摘要:本文是英语毕业论文,从空间的维度看,三位作家与树的互动过程具有相似性。他们分别通过上述三种方式在与树互动的过程中发现了自身的认知局限,同时充分发挥想象力给予树新的诠释。而从时间的维度探讨则发现,三位作家分别呈现出单调、复调和多声部的不同认知特点。
br />
Chapter II John Muir and Trees in the Time of Shallow and Deep ...........17
I. From Book of Nature to Nature as a Tree ..........17
II. Seeing Trees in the Time of Shallow and Deep.........19
III. Describing Trees in Wilderness Phonologically.......22
Chapter III Deakin’s Journey through Trees...........26
I. Cultural Perspective: A New Way of Seeing .....26
II. Deakin’s Perception of Trees in Various Temporal Axes ...........28
III. Depicting Trees in Heteroglossia............30
Chapter III Deakin’s Journey through Trees
The preceding two chapters set out to two perspectives from which people’s understanding ofand confines to trees are derived. One is sensory perception and the other is the ability of thinking,both of which, if seen in the broad meaning, belong to the cultural perspective. So, this chaptermoves to the piece of work across the ocean in the Old Continent Wildwood: A Journey ThroughTrees written by Roger Deakin.The late British nature writer, film maker and environmentalist Roger Deakin is best knownin Britain as the author of Waterlog. Waterlog unfurls in a frog’s eye view with the enchantingswimmer's tale, capturing Britain's wildest and most beautiful places. Wildwood, with which this
essay will deal, was narrowly finished before his death and compiled and published in 2006 a yearlater and received mixed comments among literary critics.

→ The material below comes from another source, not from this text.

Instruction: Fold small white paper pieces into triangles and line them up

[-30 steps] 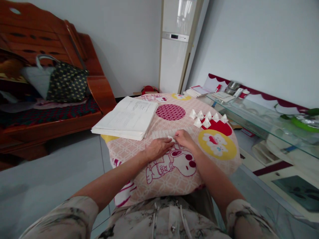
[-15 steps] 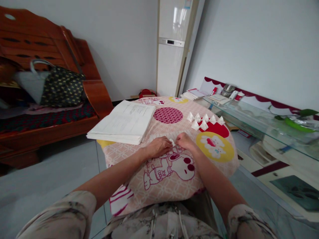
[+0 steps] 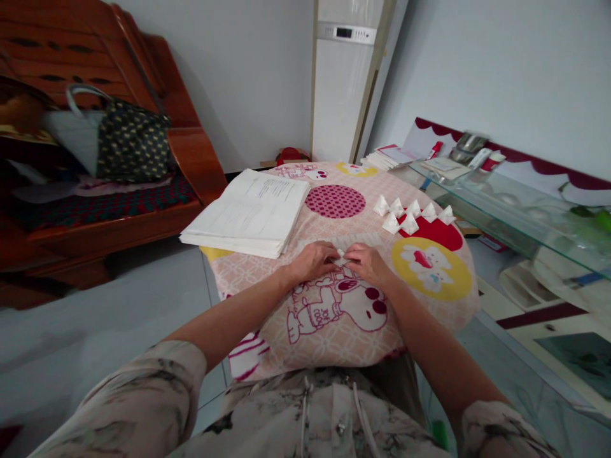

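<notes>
A small folded piece of white paper (image 3: 340, 254) lies between my hands near the middle of the round table, mostly covered by fingers. From the left, my left hand (image 3: 315, 259) grips its edge with bent, closed fingers. On the other side my right hand (image 3: 367, 262) pinches it, fingertips close to those of the left. Several white folded-paper pyramids (image 3: 409, 222) stand in two rows to the right, beyond my right hand. A thick stack of printed white sheets (image 3: 251, 210) lies to the left, past my left hand.
A patterned cloth (image 3: 329, 346) covers the table. Right of it stands a glass-topped cabinet (image 3: 515, 210) bearing cups, tins and papers. A wooden bench (image 3: 191, 165) with a dark patterned bag (image 3: 133, 143) is at the left. A tall white air conditioner (image 3: 341, 95) stands behind.
My right hand has turned, its fingers now reaching further left over the folded paper. The left hand stays on it. The whole view has shifted, with the table appearing higher and further right.
</notes>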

I. Cultural Perspective: A New Way of Seeing
“Woods, like water, have been suppressed by motorways and the modern world, and havecome to look like the subconconsious of the landscape. They have become the guardians of ourdreams of greenwood liberty, of our wildwood, feral, childhood selves, of Richmal Crompton’sJust William and his outlaws. They hold the merriness of Merry England, of yew longbows, ofRobin Hood and his outlaw band” (xii). This statement in “Introduction” is a concise summaryand guideline of Wildwood. It demonstrates that Deakin sees landscape as “an ideologicallycharged and very complex cultural product” (Cosgrove, 1998: 11). His aim, inferred from seeingthe “subconscious of landscape”, is to recall the lost and gone past and tradition of the germane ofEnglishness. He did it by emplotting his different experiences in different space as others. Beforedigging deeper into his spacial practices, it is important to explore first his belief of what ahuman-nature relationship is like and his vision of nature derived from his aesthetic andpsychological paradigms.Deakin based his definition of rural culture during the end of twentieth century on the corevalues of several circulates, including “Whole Earth Catalogue, Friends of the Earth, Cobbett’sCottage Economy and John Seymour’s The Fat of the Land” (2008: 5). The interpretations ofWilliam Cobbett cited in Deakin’s books are two-pronged.
...........
Conclusion
As the lines of Ella Wheeler Wilcox (1850-1919) go, “n[N]ature has many marvels; but a treeSeems more than marvelous. It is divine. So generous, so tender, so benign”. Wherever one meetsa tree, now outside the window, now along the road, now in a deep forest far away from wherehe/she normally lives, and reciprocates and transforms, there is an ecotone. With the treesbecoming “familiars” in this way, different writers appreciate different temporal bonds. Whitmanapprehends and sets out the provisionality we human be
本论文由英语论文网提供整理,提供论文代写,英语论文代写,代写论文,代写英语论文,代写留学生论文,代写英文论文,留学生论文代写相关核心关键词搜索。